The magic begins with a photograph or sketch of a place or thing Axelrad wants to portray. Then she goes hunting through her fabric. But it’s not a simple matter of matching color and texture on a flat plane — there are also layers to consider. Realizing that fabric is not flat or opaque, Axelrad discovered that five layers of silk gauze could suggest the light and depth of water, the rocks beneath the surface — even the reflection of the sky. Fabric roughened along the edges could capture something real but remain abstract, evoking gleaming rocks down to their individual minerals, eucalyptus trees down to every shred of peeling bark, or rice lands down to green shoots pushing up through flooded fields.
The time-consuming work required to achieve her magical effect is exacting. A square foot of a composition may consist of 30 to 300 pieces of fabric, some as small as a quarter inch. Large works contain up to 7,000 such textile brush strokes, all pieced together not with glue but with her 17-year-old sewing machine. Axelrad’s earliest collages typically involved 200 to 300 hours of patient labor. But as her work has become more and more detailed, it also takes a lot more time.
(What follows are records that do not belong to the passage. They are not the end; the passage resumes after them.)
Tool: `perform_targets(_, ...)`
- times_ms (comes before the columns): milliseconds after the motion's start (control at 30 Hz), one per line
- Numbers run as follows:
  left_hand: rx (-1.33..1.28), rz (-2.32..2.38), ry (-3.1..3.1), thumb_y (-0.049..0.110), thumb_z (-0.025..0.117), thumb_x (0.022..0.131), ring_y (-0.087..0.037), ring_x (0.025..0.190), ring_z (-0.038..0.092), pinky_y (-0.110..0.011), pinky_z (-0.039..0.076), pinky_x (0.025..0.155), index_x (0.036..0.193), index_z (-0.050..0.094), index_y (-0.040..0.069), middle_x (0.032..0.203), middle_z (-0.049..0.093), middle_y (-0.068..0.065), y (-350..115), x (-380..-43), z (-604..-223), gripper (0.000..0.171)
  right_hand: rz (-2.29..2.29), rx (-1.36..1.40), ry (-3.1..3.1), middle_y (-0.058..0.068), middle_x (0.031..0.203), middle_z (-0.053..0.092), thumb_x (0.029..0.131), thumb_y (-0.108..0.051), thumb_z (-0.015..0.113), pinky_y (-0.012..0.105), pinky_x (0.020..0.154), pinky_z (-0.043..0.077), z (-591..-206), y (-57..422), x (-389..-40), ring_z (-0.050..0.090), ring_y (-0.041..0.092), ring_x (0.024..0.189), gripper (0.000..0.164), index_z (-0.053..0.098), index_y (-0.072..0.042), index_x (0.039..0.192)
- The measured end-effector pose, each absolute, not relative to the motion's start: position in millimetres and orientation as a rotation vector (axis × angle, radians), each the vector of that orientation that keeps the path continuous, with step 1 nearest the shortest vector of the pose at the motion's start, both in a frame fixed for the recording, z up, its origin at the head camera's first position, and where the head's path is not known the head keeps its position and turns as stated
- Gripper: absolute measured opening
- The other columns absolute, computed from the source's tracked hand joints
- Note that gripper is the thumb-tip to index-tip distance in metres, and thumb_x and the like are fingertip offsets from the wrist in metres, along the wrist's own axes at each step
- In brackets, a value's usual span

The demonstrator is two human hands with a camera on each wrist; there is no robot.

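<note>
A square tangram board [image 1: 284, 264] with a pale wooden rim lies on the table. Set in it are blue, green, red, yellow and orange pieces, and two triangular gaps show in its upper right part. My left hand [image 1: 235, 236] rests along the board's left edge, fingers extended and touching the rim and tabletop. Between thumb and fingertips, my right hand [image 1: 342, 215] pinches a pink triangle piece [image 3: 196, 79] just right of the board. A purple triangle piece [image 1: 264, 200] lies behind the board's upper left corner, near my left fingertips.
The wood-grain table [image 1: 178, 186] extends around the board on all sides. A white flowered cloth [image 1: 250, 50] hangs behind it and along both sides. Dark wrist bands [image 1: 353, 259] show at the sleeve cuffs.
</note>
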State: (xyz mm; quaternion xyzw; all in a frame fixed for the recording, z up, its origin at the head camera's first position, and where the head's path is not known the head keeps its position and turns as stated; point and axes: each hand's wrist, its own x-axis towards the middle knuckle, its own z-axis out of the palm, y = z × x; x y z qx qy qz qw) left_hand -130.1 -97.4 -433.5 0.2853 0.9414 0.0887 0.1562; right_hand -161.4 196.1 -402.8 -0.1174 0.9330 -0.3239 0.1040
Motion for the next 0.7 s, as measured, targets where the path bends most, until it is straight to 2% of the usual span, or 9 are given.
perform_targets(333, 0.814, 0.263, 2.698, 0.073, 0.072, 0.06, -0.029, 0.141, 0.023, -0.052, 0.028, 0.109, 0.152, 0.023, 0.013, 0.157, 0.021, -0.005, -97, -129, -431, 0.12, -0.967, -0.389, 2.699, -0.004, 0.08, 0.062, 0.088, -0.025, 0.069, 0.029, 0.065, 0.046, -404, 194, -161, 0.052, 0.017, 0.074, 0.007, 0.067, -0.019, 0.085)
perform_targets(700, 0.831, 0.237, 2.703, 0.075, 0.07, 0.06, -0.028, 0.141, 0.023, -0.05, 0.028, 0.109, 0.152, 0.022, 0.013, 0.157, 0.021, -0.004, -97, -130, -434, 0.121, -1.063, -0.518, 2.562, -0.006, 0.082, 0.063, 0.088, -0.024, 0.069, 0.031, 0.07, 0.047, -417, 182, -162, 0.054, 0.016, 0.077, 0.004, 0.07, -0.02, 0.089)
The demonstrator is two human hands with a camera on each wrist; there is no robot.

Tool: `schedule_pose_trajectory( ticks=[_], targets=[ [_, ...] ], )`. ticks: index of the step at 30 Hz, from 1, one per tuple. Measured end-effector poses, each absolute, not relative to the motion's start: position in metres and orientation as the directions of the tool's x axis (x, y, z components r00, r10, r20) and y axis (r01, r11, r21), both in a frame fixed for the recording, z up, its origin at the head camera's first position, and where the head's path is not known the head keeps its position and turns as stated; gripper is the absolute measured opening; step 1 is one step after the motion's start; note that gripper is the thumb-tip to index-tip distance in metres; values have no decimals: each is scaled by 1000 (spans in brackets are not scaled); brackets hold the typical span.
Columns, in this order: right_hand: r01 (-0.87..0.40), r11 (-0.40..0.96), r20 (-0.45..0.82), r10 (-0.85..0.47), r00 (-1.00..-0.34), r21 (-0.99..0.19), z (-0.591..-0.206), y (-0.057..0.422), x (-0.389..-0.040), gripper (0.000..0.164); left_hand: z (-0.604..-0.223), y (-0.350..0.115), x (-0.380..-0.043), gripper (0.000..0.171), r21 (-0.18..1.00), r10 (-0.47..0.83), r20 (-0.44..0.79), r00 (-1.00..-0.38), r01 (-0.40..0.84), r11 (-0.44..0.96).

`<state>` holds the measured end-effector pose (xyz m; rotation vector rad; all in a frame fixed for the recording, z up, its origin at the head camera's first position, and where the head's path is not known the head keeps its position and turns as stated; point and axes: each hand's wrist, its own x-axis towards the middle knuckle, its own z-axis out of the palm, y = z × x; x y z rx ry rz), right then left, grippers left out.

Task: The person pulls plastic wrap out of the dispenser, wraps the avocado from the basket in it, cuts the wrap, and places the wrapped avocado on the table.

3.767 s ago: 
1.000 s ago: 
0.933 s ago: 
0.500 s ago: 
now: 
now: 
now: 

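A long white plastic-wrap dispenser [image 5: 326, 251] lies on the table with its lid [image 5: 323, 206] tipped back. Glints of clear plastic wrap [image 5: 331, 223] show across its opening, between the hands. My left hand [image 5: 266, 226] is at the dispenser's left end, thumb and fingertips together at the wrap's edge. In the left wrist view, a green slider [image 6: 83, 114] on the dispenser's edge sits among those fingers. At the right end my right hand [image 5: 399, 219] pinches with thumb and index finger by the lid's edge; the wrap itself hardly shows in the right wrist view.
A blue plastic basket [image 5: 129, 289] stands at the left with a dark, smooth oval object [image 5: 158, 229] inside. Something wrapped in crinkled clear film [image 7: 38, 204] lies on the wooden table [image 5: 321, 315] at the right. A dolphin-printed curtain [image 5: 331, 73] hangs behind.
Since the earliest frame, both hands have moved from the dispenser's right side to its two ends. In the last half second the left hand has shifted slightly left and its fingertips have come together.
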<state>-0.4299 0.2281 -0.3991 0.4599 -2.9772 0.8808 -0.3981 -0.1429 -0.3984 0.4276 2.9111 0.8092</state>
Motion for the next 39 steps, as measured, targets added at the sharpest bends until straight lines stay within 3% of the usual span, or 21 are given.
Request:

Two recent pieces depicting Texas missions took 1,400 hours to complete.
Reproduced in print or online, Axelrad’s art looks photographic. But in person, close up enough to see the textures of the fabric, the achievement is breathtaking. That effect wasn’t lost on the judges of a competition 14 years ago for a public art commission for the California EPA’s new headquarters. Axelrad submitted a proposal to create eight fabric collages representing geographic features unique to California, and won. “I had never done a landscape, and suddenly I had a year to complete eight,” she recalls. “It was a crazy year, but it was just the beginning of many future commissions.”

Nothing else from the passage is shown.